** Your goal **
Transcribe, word for word and without additions, each line below from the one containing "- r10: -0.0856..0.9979" through the one containing "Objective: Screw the", both ends included.

** Dataset **

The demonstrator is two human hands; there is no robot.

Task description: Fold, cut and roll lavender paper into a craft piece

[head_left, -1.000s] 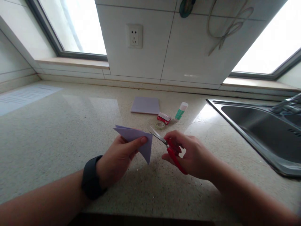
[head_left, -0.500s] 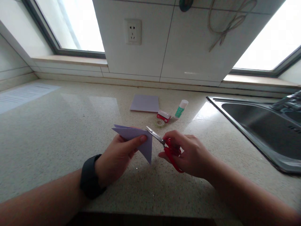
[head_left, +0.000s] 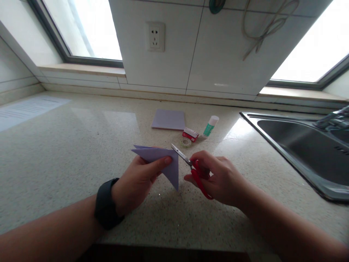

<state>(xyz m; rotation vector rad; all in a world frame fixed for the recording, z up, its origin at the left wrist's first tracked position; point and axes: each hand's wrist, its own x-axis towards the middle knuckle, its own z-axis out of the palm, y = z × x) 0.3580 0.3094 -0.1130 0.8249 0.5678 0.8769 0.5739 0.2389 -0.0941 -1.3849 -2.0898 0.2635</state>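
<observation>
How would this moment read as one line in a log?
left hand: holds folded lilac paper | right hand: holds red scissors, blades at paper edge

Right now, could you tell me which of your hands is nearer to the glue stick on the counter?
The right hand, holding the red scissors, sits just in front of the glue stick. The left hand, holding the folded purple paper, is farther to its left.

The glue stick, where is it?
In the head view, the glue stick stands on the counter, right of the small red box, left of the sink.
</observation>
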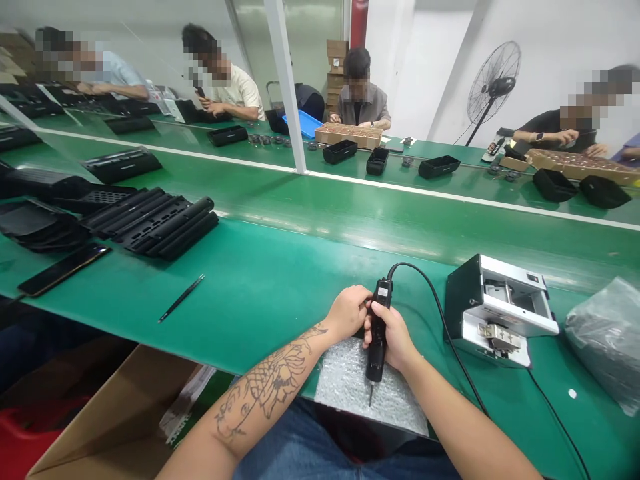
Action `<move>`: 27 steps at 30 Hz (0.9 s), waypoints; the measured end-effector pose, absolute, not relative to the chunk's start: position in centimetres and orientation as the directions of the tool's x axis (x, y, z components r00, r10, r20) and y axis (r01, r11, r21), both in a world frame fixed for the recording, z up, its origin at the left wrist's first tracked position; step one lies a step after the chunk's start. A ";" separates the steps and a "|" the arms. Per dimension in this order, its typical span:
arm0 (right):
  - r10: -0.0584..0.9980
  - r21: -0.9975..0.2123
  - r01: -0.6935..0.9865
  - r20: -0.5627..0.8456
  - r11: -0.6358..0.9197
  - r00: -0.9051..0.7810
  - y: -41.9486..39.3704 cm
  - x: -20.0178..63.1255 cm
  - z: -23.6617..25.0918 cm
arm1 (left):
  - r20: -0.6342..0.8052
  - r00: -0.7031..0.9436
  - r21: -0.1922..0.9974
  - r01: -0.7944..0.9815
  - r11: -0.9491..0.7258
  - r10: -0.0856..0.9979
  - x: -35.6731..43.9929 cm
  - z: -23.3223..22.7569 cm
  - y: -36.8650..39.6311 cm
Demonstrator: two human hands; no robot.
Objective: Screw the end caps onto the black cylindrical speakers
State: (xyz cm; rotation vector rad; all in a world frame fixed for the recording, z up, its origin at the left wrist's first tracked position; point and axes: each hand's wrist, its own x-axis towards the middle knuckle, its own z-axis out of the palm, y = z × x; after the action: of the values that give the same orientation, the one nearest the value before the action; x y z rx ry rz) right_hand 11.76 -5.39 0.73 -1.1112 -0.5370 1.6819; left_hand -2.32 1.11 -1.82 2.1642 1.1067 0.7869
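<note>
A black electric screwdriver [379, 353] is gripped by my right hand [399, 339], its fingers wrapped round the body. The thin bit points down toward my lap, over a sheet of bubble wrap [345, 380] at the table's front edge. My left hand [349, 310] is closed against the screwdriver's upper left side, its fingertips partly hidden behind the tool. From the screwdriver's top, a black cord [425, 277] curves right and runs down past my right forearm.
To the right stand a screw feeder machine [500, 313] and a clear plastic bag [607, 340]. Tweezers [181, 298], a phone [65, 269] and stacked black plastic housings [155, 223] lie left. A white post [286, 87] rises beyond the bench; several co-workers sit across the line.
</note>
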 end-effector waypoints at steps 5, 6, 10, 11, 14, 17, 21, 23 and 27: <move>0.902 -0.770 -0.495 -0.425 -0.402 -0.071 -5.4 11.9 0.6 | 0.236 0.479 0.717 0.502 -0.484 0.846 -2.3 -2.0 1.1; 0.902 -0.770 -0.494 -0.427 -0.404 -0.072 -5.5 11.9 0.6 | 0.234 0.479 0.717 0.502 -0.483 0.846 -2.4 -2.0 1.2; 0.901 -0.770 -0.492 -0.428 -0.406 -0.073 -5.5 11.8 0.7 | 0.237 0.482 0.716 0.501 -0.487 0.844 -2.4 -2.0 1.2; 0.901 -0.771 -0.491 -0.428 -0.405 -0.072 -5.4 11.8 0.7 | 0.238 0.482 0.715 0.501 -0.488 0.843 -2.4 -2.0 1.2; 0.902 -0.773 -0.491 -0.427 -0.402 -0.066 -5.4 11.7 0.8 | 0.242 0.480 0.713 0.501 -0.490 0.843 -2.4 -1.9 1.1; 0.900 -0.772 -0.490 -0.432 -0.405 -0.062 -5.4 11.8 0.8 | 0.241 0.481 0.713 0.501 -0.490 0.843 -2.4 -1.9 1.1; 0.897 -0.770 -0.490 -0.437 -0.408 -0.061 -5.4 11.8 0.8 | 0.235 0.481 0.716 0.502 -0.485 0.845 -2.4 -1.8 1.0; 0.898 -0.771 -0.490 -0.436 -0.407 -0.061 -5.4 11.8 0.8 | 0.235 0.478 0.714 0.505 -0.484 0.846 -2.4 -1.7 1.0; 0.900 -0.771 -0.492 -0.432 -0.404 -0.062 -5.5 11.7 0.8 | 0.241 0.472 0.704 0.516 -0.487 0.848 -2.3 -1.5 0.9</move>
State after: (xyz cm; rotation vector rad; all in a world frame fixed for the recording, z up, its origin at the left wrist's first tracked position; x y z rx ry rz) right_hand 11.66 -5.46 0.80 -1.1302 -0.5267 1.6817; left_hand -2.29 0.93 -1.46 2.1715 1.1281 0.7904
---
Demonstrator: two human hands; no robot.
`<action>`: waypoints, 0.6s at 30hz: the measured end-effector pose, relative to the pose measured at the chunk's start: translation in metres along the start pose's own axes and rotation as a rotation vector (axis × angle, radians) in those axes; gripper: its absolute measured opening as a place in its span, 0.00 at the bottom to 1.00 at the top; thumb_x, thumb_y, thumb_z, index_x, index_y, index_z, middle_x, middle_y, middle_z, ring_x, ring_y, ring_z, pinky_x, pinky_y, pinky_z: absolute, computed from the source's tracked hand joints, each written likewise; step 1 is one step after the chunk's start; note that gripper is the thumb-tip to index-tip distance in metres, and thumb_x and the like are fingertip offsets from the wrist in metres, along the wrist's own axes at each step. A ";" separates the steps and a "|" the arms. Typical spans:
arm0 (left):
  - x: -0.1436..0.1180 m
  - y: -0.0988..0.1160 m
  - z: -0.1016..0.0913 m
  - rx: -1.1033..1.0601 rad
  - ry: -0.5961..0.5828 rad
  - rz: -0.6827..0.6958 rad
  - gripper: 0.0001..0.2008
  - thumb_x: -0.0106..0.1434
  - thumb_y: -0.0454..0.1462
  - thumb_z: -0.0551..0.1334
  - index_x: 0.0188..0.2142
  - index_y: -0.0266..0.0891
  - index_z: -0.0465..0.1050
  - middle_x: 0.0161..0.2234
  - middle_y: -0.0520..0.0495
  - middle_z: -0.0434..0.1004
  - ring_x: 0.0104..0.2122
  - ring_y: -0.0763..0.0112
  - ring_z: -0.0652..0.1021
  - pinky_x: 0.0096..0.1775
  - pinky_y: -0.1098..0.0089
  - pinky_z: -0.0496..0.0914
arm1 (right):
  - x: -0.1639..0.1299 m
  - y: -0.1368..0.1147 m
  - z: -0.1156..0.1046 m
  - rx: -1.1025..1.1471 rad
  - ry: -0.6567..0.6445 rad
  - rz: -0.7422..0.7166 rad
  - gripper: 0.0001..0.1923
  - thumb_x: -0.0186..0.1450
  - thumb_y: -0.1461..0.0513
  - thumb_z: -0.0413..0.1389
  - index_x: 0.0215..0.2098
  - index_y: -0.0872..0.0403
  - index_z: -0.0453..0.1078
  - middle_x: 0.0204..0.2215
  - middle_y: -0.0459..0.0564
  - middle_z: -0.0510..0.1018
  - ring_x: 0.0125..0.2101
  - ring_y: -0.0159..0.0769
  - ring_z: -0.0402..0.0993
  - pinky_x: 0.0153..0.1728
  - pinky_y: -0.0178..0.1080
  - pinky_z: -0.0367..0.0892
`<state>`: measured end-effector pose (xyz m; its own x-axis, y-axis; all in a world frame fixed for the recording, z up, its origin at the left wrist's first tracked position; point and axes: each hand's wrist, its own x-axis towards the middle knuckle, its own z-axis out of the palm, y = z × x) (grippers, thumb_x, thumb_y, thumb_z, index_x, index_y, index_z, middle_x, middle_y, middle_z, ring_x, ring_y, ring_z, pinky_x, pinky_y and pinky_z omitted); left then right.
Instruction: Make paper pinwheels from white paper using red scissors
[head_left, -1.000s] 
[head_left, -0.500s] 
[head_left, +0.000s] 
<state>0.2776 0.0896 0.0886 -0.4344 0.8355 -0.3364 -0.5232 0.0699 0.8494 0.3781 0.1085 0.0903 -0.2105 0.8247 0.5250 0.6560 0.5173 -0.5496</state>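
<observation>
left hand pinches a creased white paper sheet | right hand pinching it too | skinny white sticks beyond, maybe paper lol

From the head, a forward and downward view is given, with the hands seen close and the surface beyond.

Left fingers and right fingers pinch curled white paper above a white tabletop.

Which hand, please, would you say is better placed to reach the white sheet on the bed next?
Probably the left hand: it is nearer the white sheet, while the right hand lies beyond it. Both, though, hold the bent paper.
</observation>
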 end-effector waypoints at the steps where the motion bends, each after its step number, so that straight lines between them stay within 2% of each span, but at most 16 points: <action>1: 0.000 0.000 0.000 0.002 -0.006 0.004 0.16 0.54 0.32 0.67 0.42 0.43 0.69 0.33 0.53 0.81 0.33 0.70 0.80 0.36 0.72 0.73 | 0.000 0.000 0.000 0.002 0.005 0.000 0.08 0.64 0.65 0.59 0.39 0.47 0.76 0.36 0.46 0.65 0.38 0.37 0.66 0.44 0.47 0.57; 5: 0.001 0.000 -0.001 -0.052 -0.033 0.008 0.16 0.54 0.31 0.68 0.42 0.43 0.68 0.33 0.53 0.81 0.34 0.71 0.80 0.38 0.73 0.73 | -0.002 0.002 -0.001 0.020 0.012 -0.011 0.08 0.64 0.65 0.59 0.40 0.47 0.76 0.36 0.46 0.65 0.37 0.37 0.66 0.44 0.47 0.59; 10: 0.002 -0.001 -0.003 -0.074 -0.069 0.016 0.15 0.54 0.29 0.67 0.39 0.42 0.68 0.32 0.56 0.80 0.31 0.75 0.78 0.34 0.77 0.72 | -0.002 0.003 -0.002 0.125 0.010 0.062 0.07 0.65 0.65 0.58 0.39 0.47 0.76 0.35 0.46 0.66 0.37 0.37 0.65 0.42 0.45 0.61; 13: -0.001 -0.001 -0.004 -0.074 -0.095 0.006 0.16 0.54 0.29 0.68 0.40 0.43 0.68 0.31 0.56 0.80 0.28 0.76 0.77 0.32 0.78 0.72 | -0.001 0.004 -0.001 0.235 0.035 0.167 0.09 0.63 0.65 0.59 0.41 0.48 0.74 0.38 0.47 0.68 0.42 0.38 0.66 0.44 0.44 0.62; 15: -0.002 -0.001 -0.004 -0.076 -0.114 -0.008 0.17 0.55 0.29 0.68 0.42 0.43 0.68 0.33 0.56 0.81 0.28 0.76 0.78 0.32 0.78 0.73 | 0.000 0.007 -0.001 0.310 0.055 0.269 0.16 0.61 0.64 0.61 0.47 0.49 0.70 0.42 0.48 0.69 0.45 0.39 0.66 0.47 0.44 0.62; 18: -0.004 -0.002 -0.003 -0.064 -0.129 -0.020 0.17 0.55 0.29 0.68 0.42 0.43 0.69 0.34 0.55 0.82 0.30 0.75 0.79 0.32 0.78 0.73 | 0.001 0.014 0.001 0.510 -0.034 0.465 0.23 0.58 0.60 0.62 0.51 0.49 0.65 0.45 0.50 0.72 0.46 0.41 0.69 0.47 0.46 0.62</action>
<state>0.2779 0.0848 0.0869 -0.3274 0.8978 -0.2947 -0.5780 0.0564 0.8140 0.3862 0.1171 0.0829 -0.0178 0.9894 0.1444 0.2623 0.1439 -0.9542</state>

** Answer box **
  - r10: -0.0856..0.9979
  - x: -35.6731..43.9929 cm
  - z: -23.3223..22.7569 cm
  - y: -36.8650..39.6311 cm
Demonstrator: two human hands; no robot.
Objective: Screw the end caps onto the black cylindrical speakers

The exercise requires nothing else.